Only the number is wanted: how many lines in the material below contain "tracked".

*****

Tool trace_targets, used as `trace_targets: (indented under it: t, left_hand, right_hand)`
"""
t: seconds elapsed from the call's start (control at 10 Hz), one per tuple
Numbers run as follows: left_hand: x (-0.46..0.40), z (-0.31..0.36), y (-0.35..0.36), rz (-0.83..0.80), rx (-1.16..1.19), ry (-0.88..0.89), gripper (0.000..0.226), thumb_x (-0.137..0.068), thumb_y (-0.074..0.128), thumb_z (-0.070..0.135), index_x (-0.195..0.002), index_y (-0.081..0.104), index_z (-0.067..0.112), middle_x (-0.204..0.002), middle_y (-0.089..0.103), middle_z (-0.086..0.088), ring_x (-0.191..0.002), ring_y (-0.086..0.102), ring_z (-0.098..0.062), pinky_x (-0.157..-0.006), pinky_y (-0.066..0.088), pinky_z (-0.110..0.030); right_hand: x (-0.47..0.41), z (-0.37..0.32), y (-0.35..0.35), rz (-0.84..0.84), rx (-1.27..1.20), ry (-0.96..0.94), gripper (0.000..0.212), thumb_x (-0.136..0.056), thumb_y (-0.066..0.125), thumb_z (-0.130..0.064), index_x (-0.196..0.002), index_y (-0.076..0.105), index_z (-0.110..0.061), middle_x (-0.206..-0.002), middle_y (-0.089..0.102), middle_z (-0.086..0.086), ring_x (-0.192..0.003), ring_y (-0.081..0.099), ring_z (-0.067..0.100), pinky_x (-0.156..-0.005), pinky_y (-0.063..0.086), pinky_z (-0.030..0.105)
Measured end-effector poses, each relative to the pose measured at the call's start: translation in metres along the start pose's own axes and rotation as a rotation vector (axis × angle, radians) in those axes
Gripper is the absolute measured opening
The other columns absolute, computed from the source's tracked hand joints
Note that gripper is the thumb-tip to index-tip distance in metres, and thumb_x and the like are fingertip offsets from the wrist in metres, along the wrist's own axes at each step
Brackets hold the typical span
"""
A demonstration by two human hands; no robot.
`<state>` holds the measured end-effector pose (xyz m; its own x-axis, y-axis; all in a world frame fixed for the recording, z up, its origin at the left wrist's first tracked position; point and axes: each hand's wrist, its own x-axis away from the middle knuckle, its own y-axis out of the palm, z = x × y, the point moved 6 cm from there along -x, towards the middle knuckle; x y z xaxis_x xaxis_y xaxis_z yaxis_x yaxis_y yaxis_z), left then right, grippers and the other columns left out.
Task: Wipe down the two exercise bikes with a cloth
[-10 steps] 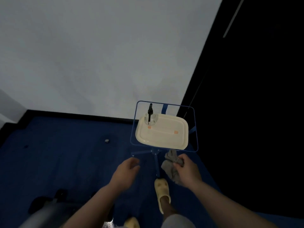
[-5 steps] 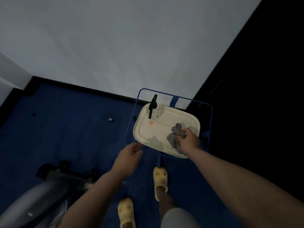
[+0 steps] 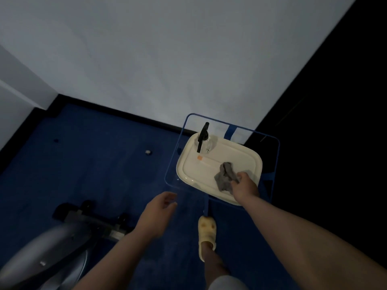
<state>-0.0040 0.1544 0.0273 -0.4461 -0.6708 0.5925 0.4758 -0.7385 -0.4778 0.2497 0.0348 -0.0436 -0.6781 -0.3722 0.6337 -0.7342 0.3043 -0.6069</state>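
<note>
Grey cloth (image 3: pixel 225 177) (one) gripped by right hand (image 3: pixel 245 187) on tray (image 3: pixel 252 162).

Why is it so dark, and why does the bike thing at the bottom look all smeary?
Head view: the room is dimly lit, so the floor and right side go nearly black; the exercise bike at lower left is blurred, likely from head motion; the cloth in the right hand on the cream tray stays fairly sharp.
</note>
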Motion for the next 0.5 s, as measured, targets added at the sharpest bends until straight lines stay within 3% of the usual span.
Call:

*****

▶ _Output of the task_
2